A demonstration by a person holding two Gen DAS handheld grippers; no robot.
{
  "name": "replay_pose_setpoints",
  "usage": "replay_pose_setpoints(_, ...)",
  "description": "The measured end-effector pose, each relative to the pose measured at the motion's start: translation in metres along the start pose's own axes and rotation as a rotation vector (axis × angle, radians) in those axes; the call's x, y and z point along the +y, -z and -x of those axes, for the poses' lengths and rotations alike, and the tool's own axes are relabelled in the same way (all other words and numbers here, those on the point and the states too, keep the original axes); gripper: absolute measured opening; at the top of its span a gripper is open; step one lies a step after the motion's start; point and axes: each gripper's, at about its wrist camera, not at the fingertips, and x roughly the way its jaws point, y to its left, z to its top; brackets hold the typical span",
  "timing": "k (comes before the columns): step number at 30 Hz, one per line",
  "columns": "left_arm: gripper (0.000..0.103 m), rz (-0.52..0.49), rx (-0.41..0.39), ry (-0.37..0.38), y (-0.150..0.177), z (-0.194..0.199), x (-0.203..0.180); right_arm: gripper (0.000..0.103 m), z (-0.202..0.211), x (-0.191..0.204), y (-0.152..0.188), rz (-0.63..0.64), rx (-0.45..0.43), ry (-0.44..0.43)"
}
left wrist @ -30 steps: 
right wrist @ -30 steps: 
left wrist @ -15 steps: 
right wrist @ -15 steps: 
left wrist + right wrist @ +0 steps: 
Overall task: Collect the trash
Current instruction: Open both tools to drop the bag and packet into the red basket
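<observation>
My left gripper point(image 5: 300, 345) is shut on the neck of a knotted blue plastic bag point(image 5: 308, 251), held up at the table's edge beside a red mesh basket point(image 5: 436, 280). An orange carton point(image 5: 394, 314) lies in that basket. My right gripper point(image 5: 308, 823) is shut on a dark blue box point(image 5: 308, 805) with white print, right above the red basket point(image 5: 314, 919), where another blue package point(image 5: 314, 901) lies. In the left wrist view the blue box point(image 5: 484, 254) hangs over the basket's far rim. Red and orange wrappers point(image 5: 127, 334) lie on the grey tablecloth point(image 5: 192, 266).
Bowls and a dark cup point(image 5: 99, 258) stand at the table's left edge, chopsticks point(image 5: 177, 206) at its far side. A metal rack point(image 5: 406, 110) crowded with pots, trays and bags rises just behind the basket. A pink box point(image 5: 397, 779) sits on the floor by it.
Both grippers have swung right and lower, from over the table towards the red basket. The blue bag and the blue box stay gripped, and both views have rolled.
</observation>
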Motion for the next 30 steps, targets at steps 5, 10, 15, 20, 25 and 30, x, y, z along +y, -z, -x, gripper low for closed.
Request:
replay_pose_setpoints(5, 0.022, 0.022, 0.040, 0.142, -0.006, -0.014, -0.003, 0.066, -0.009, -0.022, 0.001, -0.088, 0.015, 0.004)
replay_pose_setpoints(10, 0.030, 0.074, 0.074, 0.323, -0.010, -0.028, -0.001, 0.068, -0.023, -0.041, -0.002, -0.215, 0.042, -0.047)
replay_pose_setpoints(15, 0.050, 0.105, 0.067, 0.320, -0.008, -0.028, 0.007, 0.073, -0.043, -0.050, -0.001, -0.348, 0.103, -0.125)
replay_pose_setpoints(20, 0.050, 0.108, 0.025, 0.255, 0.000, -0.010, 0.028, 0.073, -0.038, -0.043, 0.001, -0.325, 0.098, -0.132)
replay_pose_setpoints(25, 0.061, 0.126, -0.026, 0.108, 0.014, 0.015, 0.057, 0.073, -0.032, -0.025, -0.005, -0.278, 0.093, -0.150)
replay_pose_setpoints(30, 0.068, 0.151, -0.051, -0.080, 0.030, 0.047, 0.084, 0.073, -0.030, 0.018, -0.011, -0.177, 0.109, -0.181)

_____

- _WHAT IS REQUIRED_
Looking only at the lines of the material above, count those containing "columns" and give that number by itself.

- _RESULT OF THIS TASK_
2